What the exercise asks -> Go through the records and transcribe them exactly, passing over any picture.

Raw data ->
————————
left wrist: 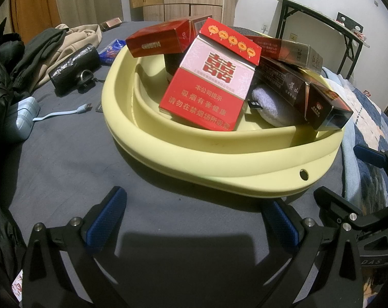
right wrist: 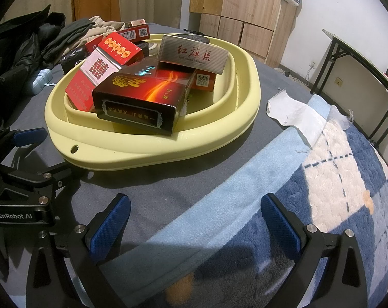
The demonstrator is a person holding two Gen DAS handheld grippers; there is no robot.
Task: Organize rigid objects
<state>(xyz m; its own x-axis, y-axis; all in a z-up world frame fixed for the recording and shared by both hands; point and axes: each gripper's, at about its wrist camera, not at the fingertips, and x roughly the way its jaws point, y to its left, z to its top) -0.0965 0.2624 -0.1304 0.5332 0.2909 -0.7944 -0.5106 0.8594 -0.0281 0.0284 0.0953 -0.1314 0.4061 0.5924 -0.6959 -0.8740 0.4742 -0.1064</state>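
Observation:
A pale yellow basin (left wrist: 194,154) (right wrist: 152,148) sits on the grey bed sheet and holds several cigarette cartons piled loosely. A red and white carton (left wrist: 209,84) (right wrist: 91,77) leans upright at the front. A dark red carton (left wrist: 304,97) (right wrist: 142,100) overhangs the rim. A red Diamond carton (left wrist: 158,42) and a grey carton with red writing (right wrist: 194,56) lie behind. My left gripper (left wrist: 196,220) is open and empty, just short of the basin's near rim. My right gripper (right wrist: 194,218) is open and empty over the blanket, right of the basin.
Dark and beige clothes (left wrist: 40,51), a black pouch (left wrist: 73,69) and a light blue charger with cable (left wrist: 24,115) lie left of the basin. A blue and white fleece blanket (right wrist: 322,179) and a white cloth (right wrist: 294,115) lie to its right. A folding table (right wrist: 360,71) stands at the wall.

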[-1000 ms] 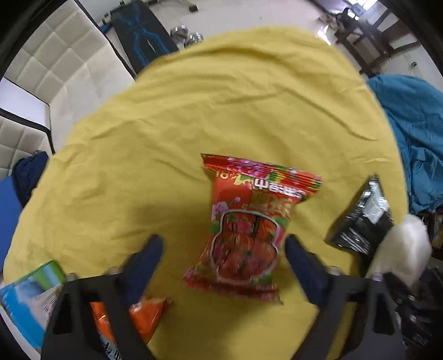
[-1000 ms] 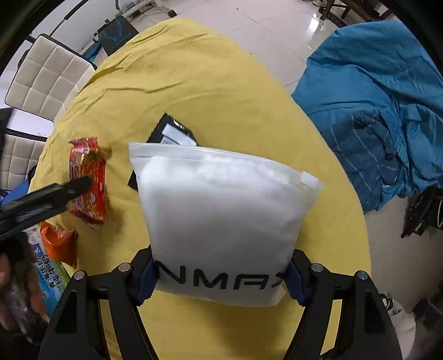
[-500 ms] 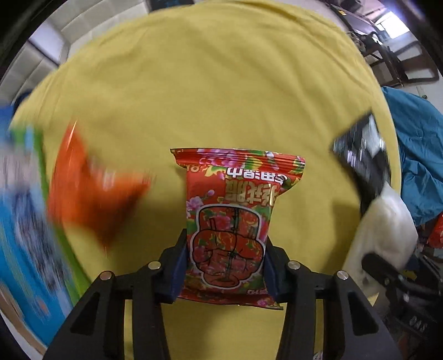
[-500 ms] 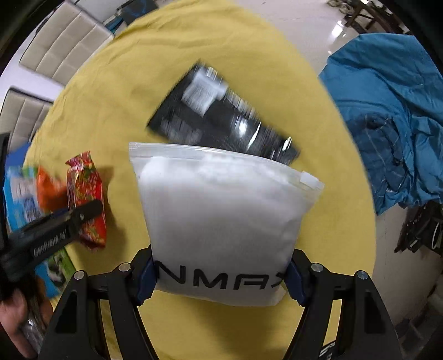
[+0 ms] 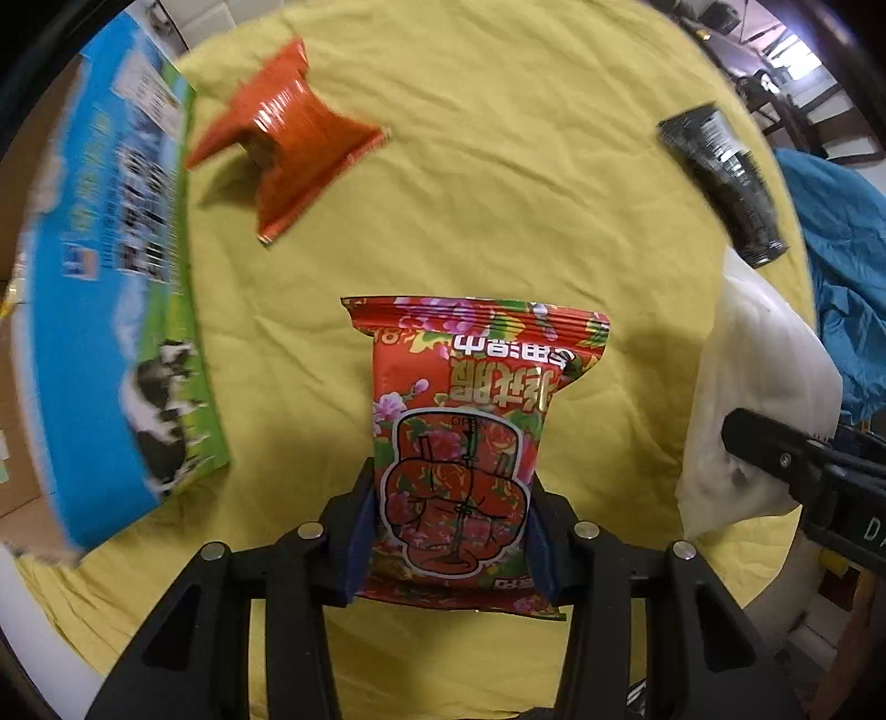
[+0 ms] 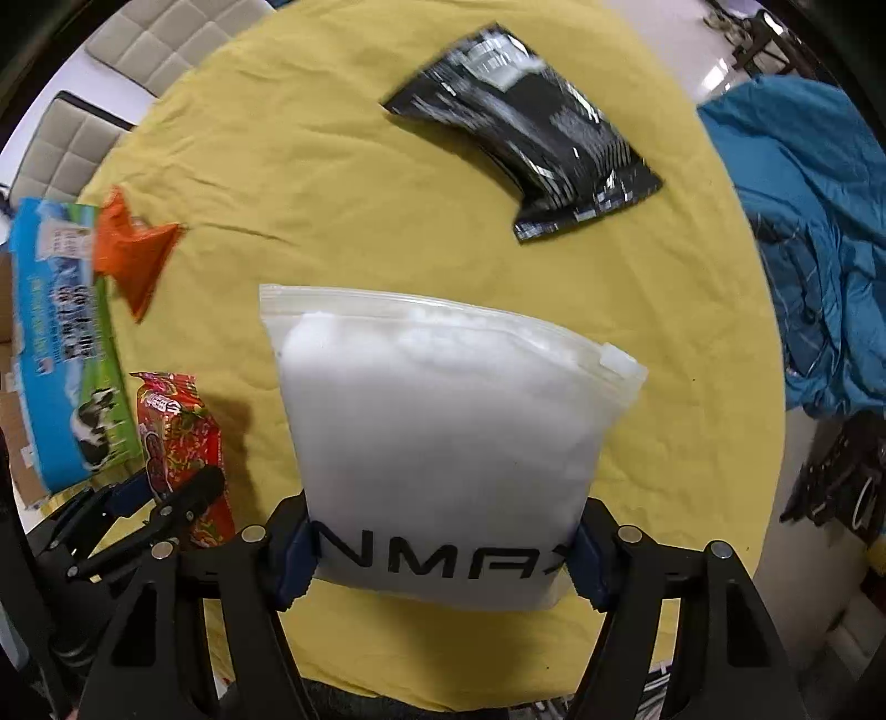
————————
Completed task ->
left wrist: 
right wrist: 
The demonstrator is a person holding two Gen DAS handheld grippers; there is no robot.
Task: Organize rigid objects
<state>(xyz m; its own x-axis, y-axis; all in a z-up world frame fixed for the recording and shared by both hands; point and axes: each gripper's, at about its wrist camera, not at the fingertips, and x roughly the way its jaws point, y to its left, z to its top) -0.0965 0.2624 -0.1304 0.5332 0.2909 -0.7944 -0.5106 0.8594 -0.0281 0.0284 0.0953 -0.1314 0.4061 0.5924 -0.6959 -0.8740 0.4742 -0.1064</state>
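Observation:
A pale yellow basin (left wrist: 194,154) (right wrist: 152,148) sits on the grey bed sheet and holds several cigarette cartons piled loosely. A red and white carton (left wrist: 209,84) (right wrist: 91,77) leans upright at the front. A dark red carton (left wrist: 304,97) (right wrist: 142,100) overhangs the rim. A red Diamond carton (left wrist: 158,42) and a grey carton with red writing (right wrist: 194,56) lie behind. My left gripper (left wrist: 196,220) is open and empty, just short of the basin's near rim. My right gripper (right wrist: 194,218) is open and empty over the blanket, right of the basin.
Dark and beige clothes (left wrist: 40,51), a black pouch (left wrist: 73,69) and a light blue charger with cable (left wrist: 24,115) lie left of the basin. A blue and white fleece blanket (right wrist: 322,179) and a white cloth (right wrist: 294,115) lie to its right. A folding table (right wrist: 360,71) stands at the wall.
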
[-1000 ms] 
[-1000 ms] 
[-500 ms] 
[-500 ms] 
[+0 ms] 
[+0 ms] 

There is no additional output for this exercise.